15. Erkennung von Sequenzklonen: FastQC kann auch identifizieren, ob bestimmte Sequenzen identisch oder nur sehr ähnlich sind.
16. Erkennung von Sequenzabhängigkeiten: FastQC kann auch die Abhängigkeiten zwischen Sequenzen analysieren, um z.B. zu sehen, ob bestimmte Sequenzen häufiger zusammen auftreten als andere.
17. Erkennung von Sequenzfehlern: FastQC kann auch Sequenzfehler erkennen, die durch Sequenzierungsartefakte oder durch andere Faktoren verursacht werden.

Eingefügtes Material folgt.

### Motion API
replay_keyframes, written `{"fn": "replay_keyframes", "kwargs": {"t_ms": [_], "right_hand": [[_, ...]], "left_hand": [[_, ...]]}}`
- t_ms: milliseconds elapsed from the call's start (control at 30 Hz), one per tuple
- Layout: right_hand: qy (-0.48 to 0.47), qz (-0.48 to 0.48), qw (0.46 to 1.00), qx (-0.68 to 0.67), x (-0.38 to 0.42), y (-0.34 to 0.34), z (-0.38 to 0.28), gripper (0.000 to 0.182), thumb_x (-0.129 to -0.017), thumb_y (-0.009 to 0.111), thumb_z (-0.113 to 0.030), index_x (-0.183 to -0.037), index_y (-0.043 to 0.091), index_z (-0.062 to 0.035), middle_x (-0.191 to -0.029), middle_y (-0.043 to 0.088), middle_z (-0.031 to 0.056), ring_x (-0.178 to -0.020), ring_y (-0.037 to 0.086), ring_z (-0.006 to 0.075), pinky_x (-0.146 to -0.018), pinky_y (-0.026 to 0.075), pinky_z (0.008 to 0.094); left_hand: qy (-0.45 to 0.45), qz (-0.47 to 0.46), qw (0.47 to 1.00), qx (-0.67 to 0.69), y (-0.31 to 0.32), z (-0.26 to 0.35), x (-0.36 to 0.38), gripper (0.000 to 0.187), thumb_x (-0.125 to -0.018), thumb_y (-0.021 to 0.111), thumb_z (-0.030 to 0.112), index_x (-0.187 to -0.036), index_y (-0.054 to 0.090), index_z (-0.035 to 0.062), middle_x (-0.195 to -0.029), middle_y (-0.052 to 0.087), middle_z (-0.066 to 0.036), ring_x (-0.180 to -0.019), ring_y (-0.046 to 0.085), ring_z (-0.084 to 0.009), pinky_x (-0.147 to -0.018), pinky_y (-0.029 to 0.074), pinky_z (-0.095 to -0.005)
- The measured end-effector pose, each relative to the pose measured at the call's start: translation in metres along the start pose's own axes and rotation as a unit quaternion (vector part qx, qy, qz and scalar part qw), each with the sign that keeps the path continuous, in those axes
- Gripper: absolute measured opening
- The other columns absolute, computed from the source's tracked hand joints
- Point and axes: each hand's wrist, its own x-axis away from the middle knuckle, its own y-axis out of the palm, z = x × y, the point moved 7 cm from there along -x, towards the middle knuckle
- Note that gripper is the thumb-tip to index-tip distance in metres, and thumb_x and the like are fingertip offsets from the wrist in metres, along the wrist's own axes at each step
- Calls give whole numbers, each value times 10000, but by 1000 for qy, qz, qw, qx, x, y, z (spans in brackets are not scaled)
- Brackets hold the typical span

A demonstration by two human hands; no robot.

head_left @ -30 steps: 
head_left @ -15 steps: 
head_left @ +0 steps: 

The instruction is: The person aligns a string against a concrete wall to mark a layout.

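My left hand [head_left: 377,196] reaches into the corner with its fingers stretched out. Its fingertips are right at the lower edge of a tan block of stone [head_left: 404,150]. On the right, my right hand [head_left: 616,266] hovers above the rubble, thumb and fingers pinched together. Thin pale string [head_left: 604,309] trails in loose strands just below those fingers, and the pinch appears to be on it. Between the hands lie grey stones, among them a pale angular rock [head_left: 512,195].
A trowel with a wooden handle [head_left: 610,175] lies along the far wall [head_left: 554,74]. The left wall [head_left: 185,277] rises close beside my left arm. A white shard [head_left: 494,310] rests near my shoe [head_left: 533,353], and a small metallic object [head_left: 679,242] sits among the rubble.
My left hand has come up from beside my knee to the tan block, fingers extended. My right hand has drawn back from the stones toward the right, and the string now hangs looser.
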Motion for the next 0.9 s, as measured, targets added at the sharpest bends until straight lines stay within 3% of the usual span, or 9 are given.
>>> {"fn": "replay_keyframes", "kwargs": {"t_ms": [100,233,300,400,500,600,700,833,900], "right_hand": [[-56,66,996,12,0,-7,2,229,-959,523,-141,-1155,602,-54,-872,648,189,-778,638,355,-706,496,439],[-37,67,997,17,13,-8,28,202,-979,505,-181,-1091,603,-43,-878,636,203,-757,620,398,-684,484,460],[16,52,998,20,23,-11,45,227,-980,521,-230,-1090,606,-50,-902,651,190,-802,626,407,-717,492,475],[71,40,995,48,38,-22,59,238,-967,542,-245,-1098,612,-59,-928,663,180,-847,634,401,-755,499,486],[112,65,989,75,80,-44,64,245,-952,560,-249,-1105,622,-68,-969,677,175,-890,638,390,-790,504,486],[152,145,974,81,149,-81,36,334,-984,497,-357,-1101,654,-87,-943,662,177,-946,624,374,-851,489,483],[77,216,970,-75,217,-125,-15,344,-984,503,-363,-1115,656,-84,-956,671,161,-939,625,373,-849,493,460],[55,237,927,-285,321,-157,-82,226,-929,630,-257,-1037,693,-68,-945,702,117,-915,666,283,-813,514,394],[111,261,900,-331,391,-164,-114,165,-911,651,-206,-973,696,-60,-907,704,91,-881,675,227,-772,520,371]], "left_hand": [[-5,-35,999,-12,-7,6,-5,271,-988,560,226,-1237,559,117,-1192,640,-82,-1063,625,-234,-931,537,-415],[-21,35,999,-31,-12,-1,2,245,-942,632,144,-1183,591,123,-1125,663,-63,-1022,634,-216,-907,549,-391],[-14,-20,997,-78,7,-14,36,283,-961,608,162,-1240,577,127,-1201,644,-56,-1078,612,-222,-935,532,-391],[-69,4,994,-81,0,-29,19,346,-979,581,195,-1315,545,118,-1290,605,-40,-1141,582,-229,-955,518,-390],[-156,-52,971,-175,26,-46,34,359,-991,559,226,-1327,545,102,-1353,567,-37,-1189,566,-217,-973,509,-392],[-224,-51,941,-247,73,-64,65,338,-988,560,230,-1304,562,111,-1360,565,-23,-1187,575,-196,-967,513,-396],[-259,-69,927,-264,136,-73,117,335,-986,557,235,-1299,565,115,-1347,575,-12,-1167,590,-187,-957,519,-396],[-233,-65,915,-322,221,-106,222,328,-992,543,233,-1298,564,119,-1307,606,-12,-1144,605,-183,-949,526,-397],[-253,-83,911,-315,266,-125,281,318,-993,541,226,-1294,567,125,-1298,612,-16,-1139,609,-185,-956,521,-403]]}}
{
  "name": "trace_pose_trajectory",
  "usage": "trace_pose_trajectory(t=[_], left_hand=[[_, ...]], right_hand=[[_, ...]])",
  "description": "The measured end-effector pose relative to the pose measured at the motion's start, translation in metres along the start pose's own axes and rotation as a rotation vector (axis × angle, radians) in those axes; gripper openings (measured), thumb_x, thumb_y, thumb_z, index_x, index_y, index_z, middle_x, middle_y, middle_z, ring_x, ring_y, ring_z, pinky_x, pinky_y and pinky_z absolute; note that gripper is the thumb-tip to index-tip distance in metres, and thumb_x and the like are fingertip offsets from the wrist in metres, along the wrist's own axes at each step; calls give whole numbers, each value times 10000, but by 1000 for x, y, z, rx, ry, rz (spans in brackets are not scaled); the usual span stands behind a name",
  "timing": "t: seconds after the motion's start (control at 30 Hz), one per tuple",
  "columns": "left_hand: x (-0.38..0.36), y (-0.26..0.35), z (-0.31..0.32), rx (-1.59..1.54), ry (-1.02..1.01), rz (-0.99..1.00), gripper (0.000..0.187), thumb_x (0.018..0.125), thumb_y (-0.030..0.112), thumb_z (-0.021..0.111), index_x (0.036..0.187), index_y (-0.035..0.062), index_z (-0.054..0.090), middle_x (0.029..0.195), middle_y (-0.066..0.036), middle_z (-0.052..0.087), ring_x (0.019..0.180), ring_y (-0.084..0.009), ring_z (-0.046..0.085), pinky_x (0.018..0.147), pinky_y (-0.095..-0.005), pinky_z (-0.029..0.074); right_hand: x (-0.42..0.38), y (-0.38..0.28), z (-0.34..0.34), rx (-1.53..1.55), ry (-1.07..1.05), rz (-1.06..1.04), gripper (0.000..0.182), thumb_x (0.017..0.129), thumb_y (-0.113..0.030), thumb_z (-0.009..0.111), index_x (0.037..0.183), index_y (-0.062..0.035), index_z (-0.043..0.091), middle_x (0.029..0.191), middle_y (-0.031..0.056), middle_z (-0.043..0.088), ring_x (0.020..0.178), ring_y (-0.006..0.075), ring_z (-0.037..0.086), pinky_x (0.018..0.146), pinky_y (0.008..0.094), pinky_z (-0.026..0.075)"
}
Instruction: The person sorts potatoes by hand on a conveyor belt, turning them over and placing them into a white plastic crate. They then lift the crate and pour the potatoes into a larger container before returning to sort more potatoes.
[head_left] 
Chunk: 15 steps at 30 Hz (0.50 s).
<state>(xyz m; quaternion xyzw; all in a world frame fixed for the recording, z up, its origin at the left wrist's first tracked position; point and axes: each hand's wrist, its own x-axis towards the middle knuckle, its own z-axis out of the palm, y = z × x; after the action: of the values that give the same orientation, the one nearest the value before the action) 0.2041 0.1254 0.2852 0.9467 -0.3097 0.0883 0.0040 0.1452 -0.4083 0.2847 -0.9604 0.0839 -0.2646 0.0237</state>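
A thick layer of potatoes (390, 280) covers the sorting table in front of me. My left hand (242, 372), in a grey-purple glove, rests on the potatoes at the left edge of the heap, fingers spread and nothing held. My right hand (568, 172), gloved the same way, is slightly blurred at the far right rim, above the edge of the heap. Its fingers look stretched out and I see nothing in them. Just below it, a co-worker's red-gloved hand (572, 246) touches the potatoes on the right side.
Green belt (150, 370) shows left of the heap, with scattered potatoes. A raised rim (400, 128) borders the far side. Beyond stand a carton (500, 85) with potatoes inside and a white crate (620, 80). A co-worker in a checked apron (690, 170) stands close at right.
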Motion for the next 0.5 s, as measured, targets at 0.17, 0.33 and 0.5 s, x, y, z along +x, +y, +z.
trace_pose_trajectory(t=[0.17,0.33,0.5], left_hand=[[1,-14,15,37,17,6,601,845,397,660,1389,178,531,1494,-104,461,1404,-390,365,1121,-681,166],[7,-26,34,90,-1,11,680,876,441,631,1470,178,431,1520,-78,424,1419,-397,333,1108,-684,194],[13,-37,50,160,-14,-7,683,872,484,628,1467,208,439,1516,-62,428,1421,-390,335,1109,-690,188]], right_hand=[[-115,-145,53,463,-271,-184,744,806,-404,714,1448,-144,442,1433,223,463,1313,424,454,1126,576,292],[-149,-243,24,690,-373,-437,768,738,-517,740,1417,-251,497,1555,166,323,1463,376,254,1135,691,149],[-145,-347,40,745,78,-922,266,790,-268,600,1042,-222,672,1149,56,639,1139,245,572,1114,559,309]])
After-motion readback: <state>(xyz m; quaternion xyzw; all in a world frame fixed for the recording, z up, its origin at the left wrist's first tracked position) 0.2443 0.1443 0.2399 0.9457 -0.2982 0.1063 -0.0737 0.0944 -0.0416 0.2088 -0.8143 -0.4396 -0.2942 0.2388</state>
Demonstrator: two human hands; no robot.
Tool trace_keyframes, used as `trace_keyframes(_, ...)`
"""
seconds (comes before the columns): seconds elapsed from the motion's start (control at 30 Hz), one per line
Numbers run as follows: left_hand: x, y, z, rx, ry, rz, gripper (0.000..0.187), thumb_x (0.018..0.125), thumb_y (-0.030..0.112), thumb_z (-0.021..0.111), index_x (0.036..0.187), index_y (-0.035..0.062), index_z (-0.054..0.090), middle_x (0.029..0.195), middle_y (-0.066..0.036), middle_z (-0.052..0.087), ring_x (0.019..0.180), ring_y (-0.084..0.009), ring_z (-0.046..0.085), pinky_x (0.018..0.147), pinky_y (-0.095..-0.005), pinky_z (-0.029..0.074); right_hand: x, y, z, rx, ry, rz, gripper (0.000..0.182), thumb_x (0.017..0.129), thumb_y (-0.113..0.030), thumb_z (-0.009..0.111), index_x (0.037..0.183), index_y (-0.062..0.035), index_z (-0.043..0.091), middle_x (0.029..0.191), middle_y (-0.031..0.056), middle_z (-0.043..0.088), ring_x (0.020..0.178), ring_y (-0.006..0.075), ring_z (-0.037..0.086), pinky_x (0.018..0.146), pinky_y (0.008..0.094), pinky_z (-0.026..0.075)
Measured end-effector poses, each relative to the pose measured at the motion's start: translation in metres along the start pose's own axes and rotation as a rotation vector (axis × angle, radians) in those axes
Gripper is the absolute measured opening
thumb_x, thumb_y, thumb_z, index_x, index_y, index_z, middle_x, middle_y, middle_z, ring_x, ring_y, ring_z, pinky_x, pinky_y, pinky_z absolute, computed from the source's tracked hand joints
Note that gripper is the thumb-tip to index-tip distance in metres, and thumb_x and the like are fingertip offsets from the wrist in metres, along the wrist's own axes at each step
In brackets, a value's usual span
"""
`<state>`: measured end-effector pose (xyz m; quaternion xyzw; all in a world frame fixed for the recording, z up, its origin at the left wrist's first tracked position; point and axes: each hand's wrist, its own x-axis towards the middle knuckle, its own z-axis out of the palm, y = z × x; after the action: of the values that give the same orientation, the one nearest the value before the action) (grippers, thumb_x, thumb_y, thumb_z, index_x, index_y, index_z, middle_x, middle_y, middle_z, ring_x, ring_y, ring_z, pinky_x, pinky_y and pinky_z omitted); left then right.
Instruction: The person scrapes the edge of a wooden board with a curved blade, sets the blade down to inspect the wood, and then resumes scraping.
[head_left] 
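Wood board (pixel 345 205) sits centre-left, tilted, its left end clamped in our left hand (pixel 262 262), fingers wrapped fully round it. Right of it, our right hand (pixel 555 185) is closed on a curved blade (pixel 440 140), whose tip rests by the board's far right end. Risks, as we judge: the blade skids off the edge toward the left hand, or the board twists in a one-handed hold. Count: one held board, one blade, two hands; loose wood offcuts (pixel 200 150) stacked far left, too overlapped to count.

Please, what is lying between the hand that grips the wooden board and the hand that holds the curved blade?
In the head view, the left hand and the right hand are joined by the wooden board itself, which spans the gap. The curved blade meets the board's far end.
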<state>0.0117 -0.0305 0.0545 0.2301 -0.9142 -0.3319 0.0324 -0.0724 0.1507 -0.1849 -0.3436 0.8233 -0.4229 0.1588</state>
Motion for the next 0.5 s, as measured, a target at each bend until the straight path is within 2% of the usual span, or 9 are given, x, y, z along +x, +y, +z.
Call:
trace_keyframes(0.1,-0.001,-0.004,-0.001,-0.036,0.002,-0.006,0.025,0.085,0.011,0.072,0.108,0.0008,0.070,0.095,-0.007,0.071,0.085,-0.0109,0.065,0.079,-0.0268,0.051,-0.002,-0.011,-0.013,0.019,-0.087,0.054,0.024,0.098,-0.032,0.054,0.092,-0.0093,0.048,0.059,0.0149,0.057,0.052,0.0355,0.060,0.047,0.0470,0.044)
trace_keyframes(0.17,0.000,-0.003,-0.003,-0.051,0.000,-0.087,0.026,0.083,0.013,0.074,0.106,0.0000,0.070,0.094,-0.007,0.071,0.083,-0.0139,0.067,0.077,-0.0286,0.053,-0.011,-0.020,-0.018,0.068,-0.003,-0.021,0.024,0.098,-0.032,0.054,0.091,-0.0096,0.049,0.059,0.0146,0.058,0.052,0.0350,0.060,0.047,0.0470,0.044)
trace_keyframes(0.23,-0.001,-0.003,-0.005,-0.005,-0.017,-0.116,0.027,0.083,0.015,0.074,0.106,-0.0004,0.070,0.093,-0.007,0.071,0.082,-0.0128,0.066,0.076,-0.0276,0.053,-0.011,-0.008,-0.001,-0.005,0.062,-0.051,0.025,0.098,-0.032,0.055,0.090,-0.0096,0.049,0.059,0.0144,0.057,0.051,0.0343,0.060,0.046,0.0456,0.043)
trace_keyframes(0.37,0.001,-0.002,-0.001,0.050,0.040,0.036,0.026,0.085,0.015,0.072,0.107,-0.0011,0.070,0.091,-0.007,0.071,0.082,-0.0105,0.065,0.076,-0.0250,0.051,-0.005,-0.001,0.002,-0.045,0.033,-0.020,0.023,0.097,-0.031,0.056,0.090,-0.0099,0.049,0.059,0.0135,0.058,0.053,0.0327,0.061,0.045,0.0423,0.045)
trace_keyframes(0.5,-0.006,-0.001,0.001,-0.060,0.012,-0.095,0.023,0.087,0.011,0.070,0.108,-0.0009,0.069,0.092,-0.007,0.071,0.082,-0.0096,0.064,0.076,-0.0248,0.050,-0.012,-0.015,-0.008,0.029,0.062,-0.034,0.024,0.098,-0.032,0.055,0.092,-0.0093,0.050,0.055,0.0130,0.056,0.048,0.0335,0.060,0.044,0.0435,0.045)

Insgesamt bietet FastQC ein breites Spektrum an Funktionen, die das Verständnis der Qualität und Zusammensetzung von sequenzierten Daten erleichtern. FastQC ist ein sehr nützliches Werkzeug, um die Qualität eines Datensatzes zu überprüfen und Qualitätsprobleme aufzudecken, die den Nachweis von Biomarkern oder anderen wichtigen biologischen Informationen beeinträchtigen können. Es ist ein leistungsstarkes Werkzeug für die Qualitätskontrolle der High-Throughput-Sequenzierung und bietet eine umfassende Einschätzung der Qualität der Daten.
FastQC ist ein benutzerfreundliches Tool, das Ihnen hilft, die Qualität Ihrer NGS-Daten zu bewerten und zu überwachen.